◆ Problem to work on ◆
Return every line from the listing where the word "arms" occurs.

◆ Source material ◆
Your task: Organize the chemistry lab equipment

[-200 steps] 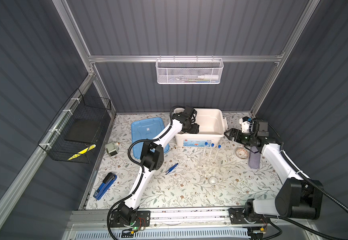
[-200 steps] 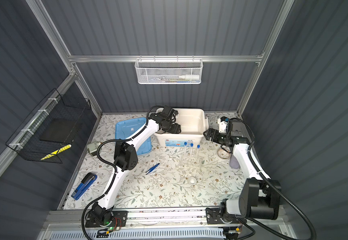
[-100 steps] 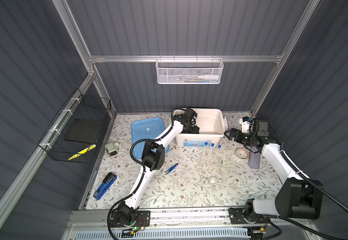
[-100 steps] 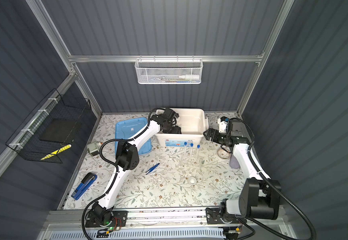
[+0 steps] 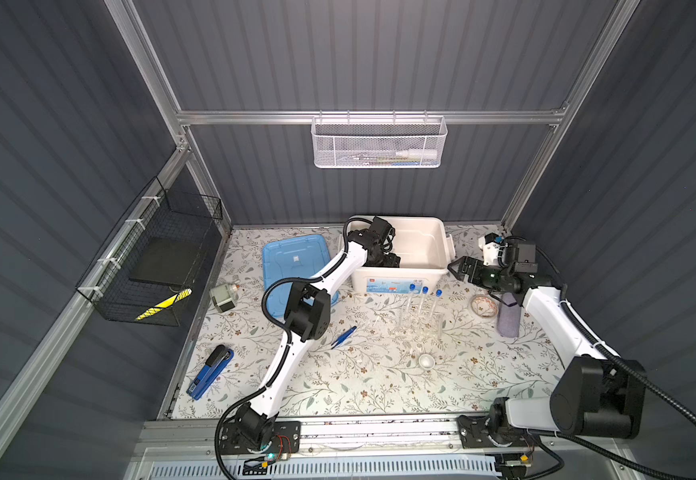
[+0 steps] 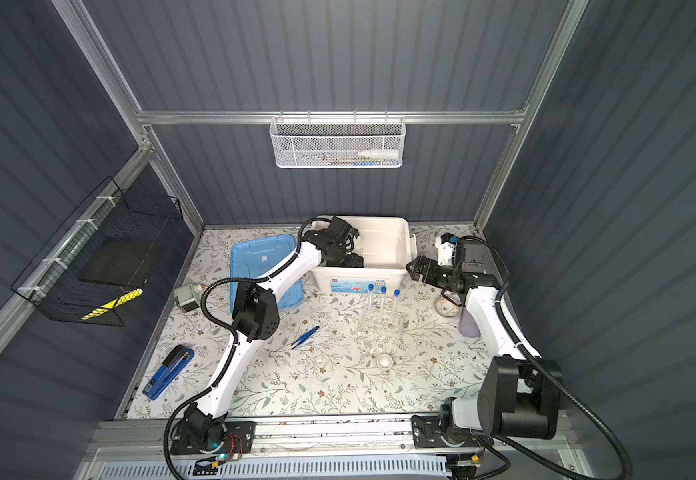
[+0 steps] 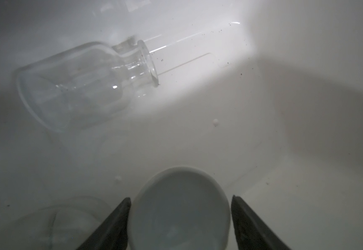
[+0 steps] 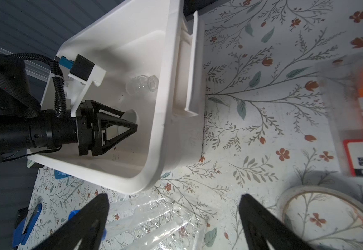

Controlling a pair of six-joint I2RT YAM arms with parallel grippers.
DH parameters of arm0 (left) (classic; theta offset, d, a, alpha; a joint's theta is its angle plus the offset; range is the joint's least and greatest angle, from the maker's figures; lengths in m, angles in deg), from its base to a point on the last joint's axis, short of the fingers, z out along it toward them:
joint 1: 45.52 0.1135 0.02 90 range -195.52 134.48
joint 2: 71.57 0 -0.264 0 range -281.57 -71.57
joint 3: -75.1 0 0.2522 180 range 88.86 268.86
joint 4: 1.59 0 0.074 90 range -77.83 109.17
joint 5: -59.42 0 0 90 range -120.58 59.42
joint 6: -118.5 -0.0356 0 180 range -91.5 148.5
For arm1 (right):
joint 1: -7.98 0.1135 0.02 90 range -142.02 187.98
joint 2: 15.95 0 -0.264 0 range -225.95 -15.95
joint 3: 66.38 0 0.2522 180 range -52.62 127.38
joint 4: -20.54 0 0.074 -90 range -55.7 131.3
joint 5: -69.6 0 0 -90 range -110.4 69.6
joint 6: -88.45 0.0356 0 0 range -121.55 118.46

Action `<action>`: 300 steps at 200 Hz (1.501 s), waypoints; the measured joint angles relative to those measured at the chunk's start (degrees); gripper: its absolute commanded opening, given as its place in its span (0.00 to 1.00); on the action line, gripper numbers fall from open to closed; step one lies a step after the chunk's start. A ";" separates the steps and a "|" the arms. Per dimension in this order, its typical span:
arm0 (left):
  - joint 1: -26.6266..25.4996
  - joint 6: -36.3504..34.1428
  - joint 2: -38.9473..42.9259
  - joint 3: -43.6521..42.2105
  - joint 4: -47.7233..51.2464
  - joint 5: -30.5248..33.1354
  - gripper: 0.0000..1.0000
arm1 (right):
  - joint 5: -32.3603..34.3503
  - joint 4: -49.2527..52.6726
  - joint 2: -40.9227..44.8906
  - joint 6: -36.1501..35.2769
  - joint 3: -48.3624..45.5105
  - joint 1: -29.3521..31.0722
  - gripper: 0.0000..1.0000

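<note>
Dish (image 7: 179, 210) inside left gripper (image 7: 180, 198), near bin (image 8: 162, 104) wall

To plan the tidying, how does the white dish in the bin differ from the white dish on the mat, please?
The dish in the bin sits inside the white bin; the dish on the mat stands in the open by the rack. The left gripper's fingers flank the binned dish; no gripper is near the mat dish. Both are small, round and white.
</note>
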 measured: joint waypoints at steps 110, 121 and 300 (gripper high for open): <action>0.28 1.40 3.30 -5.05 -3.56 -1.53 1.00 | 12.70 10.51 13.07 2.95 -1.77 0.33 0.96; 0.31 1.81 4.70 -6.21 -5.03 -2.23 1.00 | 13.53 11.91 15.41 3.82 -2.47 0.52 0.96; 0.63 1.81 37.05 -33.66 -20.98 12.81 1.00 | 22.14 28.81 28.96 25.77 -15.47 28.39 0.76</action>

◆ Answer to the exercise ◆
Controlling a pair of six-joint I2RT YAM arms with parallel grippers.
Action `<action>`: 300 steps at 200 Hz (1.501 s), waypoints; the measured joint angles relative to those measured at the chunk's start (degrees); gripper: its absolute commanded opening, given as its place in its span (0.00 to 1.00); on the action line, gripper numbers fall from open to closed; step one lies a step after the chunk's start. A ";" separates the steps and a "|" the arms. Per dimension in this order, its typical span:

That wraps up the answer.